● Work required
Restate each line below word for word, skipping every picture.

(Beginning of Supplied records)

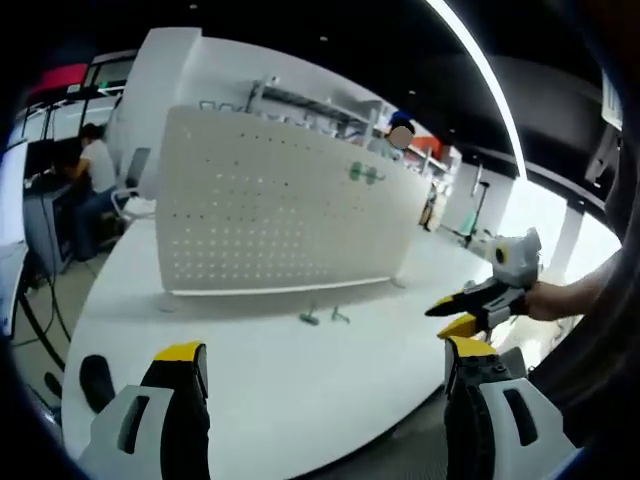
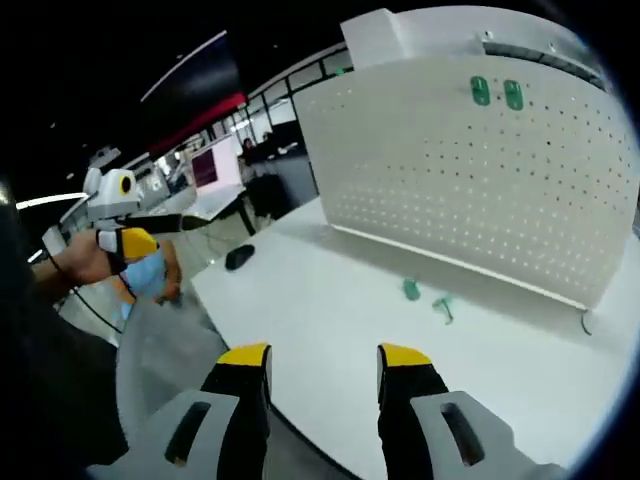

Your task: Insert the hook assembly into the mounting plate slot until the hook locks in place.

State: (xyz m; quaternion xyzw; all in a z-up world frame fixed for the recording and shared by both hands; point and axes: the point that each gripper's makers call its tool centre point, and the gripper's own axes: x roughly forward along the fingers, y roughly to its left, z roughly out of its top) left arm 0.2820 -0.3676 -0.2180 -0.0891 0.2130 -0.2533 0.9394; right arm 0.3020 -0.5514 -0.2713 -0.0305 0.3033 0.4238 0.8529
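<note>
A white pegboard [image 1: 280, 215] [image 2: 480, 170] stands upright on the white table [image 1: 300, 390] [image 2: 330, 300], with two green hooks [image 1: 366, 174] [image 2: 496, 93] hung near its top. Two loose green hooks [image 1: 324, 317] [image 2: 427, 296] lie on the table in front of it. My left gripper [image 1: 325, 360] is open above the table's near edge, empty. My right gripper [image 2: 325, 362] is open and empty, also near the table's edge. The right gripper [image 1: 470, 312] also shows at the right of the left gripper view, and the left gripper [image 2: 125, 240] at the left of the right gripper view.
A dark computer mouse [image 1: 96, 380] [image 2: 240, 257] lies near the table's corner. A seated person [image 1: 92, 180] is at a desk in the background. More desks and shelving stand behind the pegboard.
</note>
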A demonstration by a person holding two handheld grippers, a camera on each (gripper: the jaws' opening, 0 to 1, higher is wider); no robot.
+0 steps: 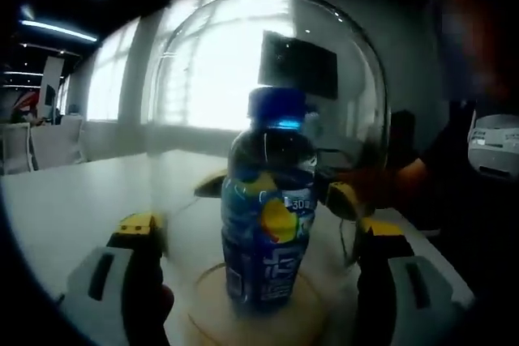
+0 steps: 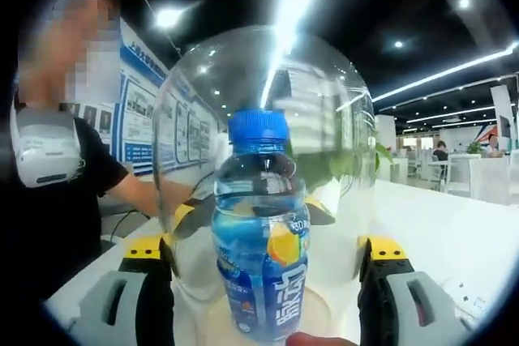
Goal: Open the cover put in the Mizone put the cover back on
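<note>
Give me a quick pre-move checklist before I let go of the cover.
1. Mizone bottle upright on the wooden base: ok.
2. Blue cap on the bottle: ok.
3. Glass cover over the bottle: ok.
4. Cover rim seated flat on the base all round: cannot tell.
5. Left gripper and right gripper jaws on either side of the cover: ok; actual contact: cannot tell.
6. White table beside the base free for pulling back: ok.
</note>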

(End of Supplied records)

● Exercise solution
Your task: Insert the hook assembly into the mounting plate slot until the hook locks in place.

State: (xyz m; quaternion xyzw; all in a z-up world frame fixed for the recording and shared by both hands; point and axes: the point that each gripper's makers call its tool centre point, and the gripper's own axes: x roughly forward along the fingers, y roughly to its left, z roughly out of its top) left arm 0.2820 -0.3676 -0.2180 -0.0891 0.2130 -0.2533 0.9394; right arm 0.3020 -0.5514 -0.2713 -0.0305 0.3033 0.4238 0.8529
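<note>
A white pegboard [image 1: 280, 215] [image 2: 480, 170] stands upright on the white table [image 1: 300, 390] [image 2: 330, 300], with two green hooks [image 1: 366, 174] [image 2: 496, 93] hung near its top. Two loose green hooks [image 1: 324, 317] [image 2: 427, 296] lie on the table in front of it. My left gripper [image 1: 325, 360] is open above the table's near edge, empty. My right gripper [image 2: 325, 362] is open and empty, also near the table's edge. The right gripper [image 1: 470, 312] also shows at the right of the left gripper view, and the left gripper [image 2: 125, 240] at the left of the right gripper view.
A dark computer mouse [image 1: 96, 380] [image 2: 240, 257] lies near the table's corner. A seated person [image 1: 92, 180] is at a desk in the background. More desks and shelving stand behind the pegboard.
</note>
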A demonstration by a person holding two handheld grippers, a camera on each (gripper: the jaws' opening, 0 to 1, higher is wider); no robot.
+0 steps: 
+0 steps: 
Goal: Open the cover put in the Mizone put the cover back on
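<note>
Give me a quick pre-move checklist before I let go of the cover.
1. Mizone bottle upright on the wooden base: ok.
2. Blue cap on the bottle: ok.
3. Glass cover over the bottle: ok.
4. Cover rim seated flat on the base all round: cannot tell.
5. Left gripper and right gripper jaws on either side of the cover: ok; actual contact: cannot tell.
6. White table beside the base free for pulling back: ok.
</note>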

Nothing else remains for the exercise.